Saturday, March 16, 2024

Back to real life

 

 

Jordan and Sophie
Twelve years ago, plus

Sophie seems to be on the mend, so it’s back to real life at our compound. Tomorrow is Jordan’s birthday—my St. Patrick’s baby. I won’t say what birthday it is, but here’s a hint: next year is a biggie. She has an all-day come-and-go party planned for tomorrow at a local hamburger joint/sports bar (I’m sort of guessing what it is, because it’s not on my circuit). None of my friends have been included—as she said tonight, “No adults.” I reminded her that she and her friends are adults now, many of them in their fifties. But I get that mindset and it’s okay, Anyway I will not be at this all-day celebration (and miss my nap? No way). As she pointed out, it will be everything I don’t like—loud, noisy, crowded. So tonight, we had her birthday dinner, the same dinner she’s requested since she was old enough to request: tacos.

There’s a bit of a story behind that menu choice. For the first forty-seven years of her life, Jordan thought she was half Hispanic. That’s what we’d been told by the Edna Gladney Home, and we dutifully set about keeping her informed of her heritage, just as we did for Jamie with his half-Chinese background. For years, Jordan resisted any kind of genetic testing, but a few years ago she broke down and did 23andMe. The results showed that she is almost a hundred per cent northern European. She admitted it came as quite a shock after thinking of herself as Hispanic all these years. So while she might have asked for bangers and mash or shepherd’s pie for her birthday, she stuck with tacos.

Christian was out of town all day and late to our taco party. He had stopped, per my request, at the store to get things needed for the tacos but by the time he arrived we had eaten, so now I have two heads of leaf lettuce, a bag of Fritos, and I don’t know what else that I won’t use. The sharp cheddar I will always use. I thought the meat was dry, but Christian pointed out that sour cream, cheese, and guac hide a multitude of faults.

No cake. Jordan didn’t want one, so I had chocolate bonbons after they went inside.

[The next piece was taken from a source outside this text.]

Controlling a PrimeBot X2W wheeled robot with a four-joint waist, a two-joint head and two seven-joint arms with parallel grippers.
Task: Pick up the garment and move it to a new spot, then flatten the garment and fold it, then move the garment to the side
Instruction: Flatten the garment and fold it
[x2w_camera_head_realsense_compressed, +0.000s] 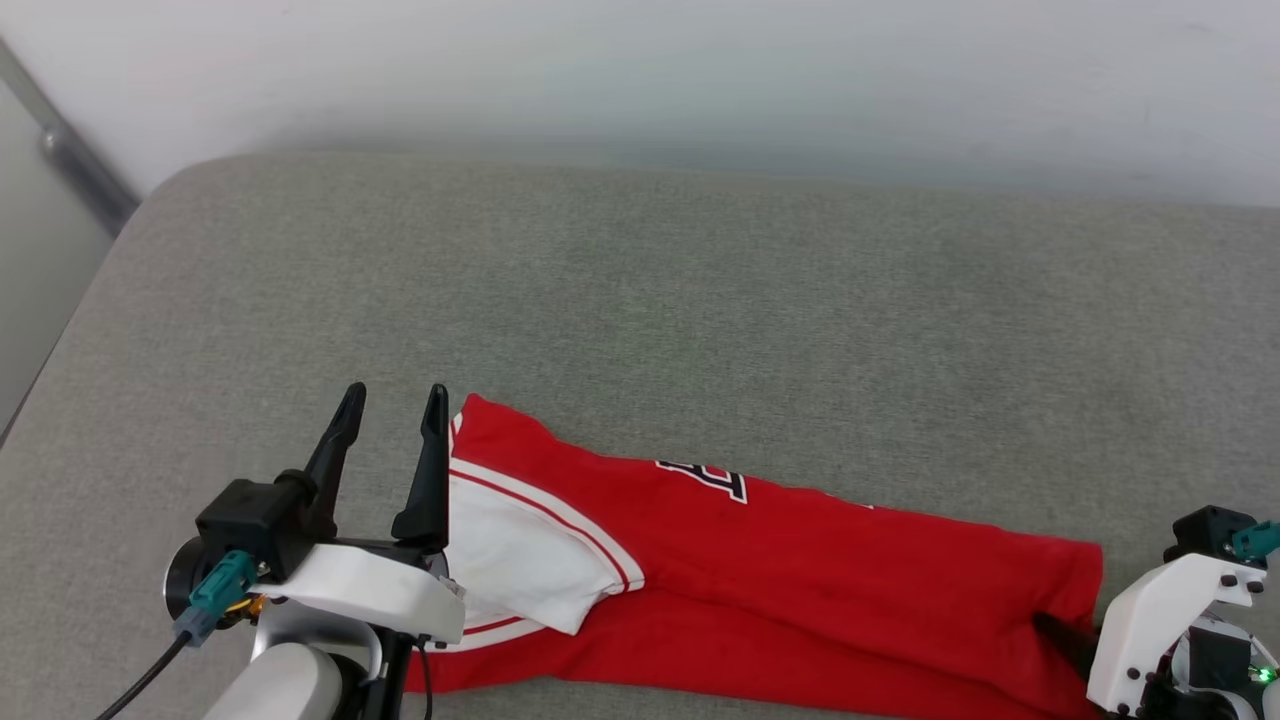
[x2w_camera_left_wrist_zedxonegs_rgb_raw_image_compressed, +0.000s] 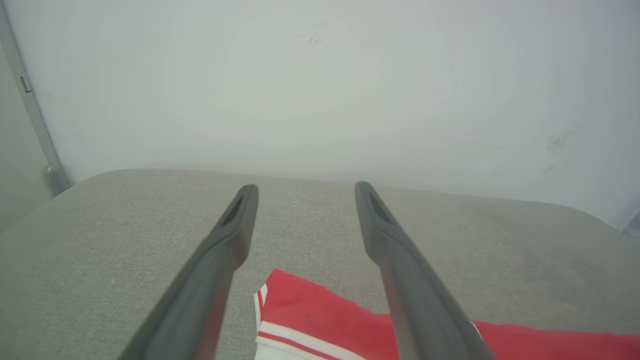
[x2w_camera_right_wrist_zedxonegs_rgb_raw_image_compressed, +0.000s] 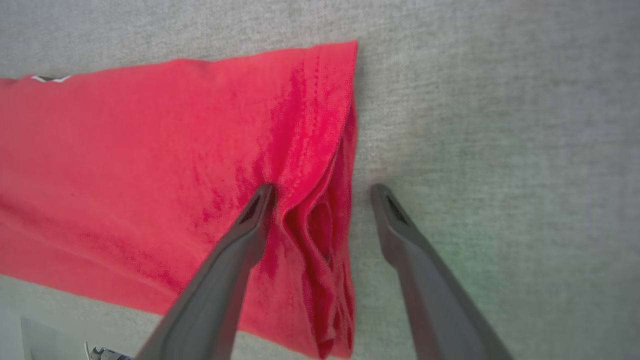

In the spirit of getting back to reality, I wrote a thousand words on my Irene novel last night—so close to the end and yet so far; it is tantalizing to have it in sight. Except that just when I thought I could wrap things up, the mystery solved, the bad person caught, a new plot twist plopped into my mind and won’t go away. I only have one sentence in my mind, and I have no idea where it will lead me. Also, last night, I blogged and finished the novel I was being slow about reading. So I feel all caught up and a bit righteous.

Last night’s dinner guest, my good friend Jean, cancelled because she had a cold. I didn’t open the can of sardines in preserved lemon that I intended to serve, but I did make myself a good-sized panzanella (Italian bread salad)—so good. Tomorrow night, when the kids are celebrating all day (a concept I struggle to understand) neighbors are to come for happy hour, but now that is uncertain because the wife injured her hand badly enough for an hours-long, middle-of-the-night ER visit. I’m just letting that be on hold.

And the day’s Sophie report: she was responsive this morning and obviously happy to have Jordan pet her, but I thought just a bit more lethargic. The tech explained there had been a problem with a catheter and fixing it had probably worn her out, plus she had just been for a walk an hour earlier. So maybe she was tired, which her panting would indicate. When we were ready to leave, she obviously wanted to go with us and stood before the door to the lobby. When the tech urged her out the door leading to the kennel, she braced her feet and resisted for a moment, but then went docilely along. She is a good girl, but I think she is ready to go home. My heart and my pocketbook are ready to have her home. Apparently, they don’t welcome visitors nor ever discharge patients on Sunday, so we are on hold. Our vet, who I like a whole lot, will be back on Monday, and I am hoping we can move this along.

Meantime, I leave you with a quote. There is a Tyler Farr folksong chorus that goes:

I wish love wasn't so hard.
I wish people could stay together.
I wish girls couldn't break hearts.
And dogs could live forever.

But I have seen another version, and I can’t quote the early lines, but the end is: “I wish dogs lived forever and chocolate cake wasn’t fattening.” I love that, and if I ever come across it again, I’ll share.

Meantime, sweet dreams, happy days, and thanks for being my friends.